- [PROMPT]:
Scan the listing for "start" and copy out each line that has it.

- [STORED DATA]:
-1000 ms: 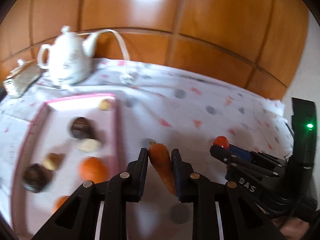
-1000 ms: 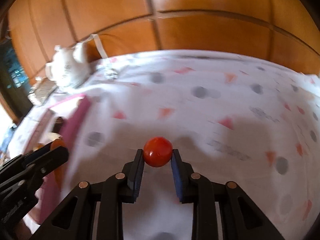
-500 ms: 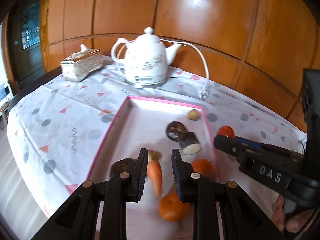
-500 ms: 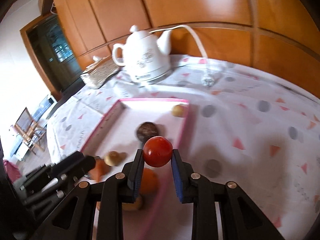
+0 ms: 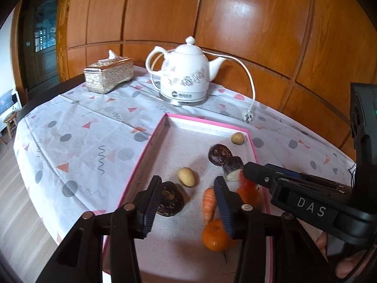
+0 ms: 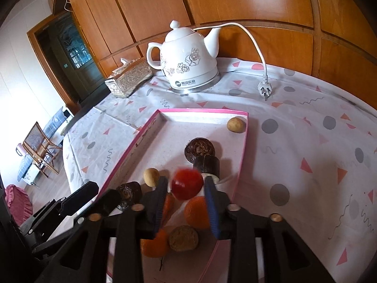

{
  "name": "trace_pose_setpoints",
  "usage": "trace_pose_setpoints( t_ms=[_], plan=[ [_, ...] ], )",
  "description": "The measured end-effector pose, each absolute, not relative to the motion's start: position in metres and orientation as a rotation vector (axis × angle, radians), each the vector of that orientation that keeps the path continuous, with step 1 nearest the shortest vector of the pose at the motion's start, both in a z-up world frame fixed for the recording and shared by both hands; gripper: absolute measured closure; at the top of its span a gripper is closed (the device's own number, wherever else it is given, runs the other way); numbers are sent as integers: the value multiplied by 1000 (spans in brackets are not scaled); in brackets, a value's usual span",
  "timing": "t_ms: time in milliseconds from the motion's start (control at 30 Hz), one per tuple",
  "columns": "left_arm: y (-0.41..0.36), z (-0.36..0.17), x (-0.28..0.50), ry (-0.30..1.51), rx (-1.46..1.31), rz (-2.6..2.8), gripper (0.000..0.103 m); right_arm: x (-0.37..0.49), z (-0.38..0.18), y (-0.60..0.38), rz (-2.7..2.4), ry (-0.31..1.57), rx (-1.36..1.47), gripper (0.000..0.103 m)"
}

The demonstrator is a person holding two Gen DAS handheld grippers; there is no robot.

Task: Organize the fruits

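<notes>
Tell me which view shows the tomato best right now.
The right wrist view: the tomato sits centre frame, blurred, between the right gripper's open fingers, over the tray. In the left wrist view, the tomato is only a red smear, mostly hidden behind the right gripper tip.

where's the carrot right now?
In the left wrist view the carrot lies in the pink tray, released, against the inner face of the open left gripper's right finger, with a mandarin at its near end.
</notes>
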State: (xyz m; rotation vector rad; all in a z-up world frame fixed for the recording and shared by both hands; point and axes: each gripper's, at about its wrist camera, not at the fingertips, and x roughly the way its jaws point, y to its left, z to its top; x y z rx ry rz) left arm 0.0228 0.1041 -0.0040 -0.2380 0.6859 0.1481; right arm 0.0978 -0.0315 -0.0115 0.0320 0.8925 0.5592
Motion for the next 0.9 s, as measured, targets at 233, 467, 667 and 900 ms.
trace_pose_setpoints(
  t_ms=[233,467,667,900],
  plan=[
    [106,6,13,658,-233,161,41,94,-7,-34,564,880,50,66],
    [101,14,5,635,-211,172,25,72,-4,-54,483,828,53,66],
    [91,17,0,629,-195,169,16,49,-8,-72,389,797,35,66],
    [81,17,-8,627,-185,172,2,25,-9,-83,320,755,-9,66]
  ],
)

- [ANSWER]:
  "description": "The measured end-effector pose, each absolute, not relative to the motion's start: position in metres and orientation as a rotation vector (axis × angle, radians), each the vector of that orientation that keeps the path continuous, with step 1 nearest the shortest vector of the pose at the motion's start, both in a z-up world frame fixed for the recording and shared by both hands; gripper: absolute measured closure; at the top of its span a gripper is closed (the device's own number, wherever else it is given, runs the other way); numbers are sent as integers: the value multiplied by 1000 (spans in brackets are not scaled); in brackets, a value's usual span",
  "timing": "t_ms: time in milliseconds from the motion's start (control at 30 Hz), one per tuple",

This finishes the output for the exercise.